§ **What the task asks**
Find the word "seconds" in the listing, and copy out each line where it turns up.
= = = = =
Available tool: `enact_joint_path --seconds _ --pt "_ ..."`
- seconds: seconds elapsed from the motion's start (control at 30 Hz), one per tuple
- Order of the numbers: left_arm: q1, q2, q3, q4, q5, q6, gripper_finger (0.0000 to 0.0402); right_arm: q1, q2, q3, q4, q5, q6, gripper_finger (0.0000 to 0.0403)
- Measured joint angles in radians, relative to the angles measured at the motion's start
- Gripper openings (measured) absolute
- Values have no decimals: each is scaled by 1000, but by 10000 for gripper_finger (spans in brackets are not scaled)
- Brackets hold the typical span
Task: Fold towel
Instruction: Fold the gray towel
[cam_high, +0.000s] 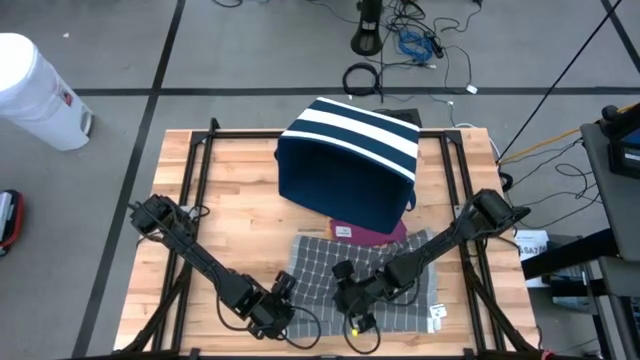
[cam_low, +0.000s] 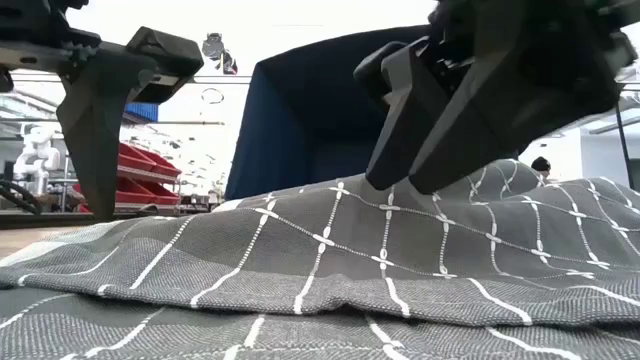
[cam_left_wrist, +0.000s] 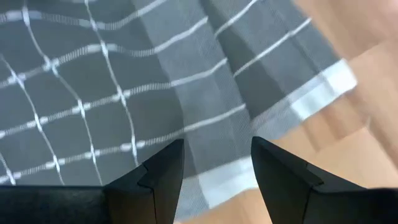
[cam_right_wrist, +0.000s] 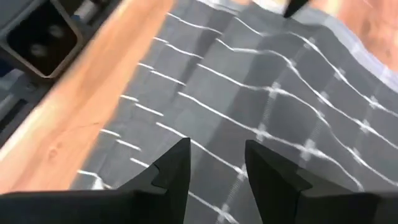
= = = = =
§ **Exercise output**
Available tool: `enact_joint_path --seconds _ --pt "_ ..."`
- seconds: seconds elapsed from the motion's start (control at 30 Hz), one per tuple

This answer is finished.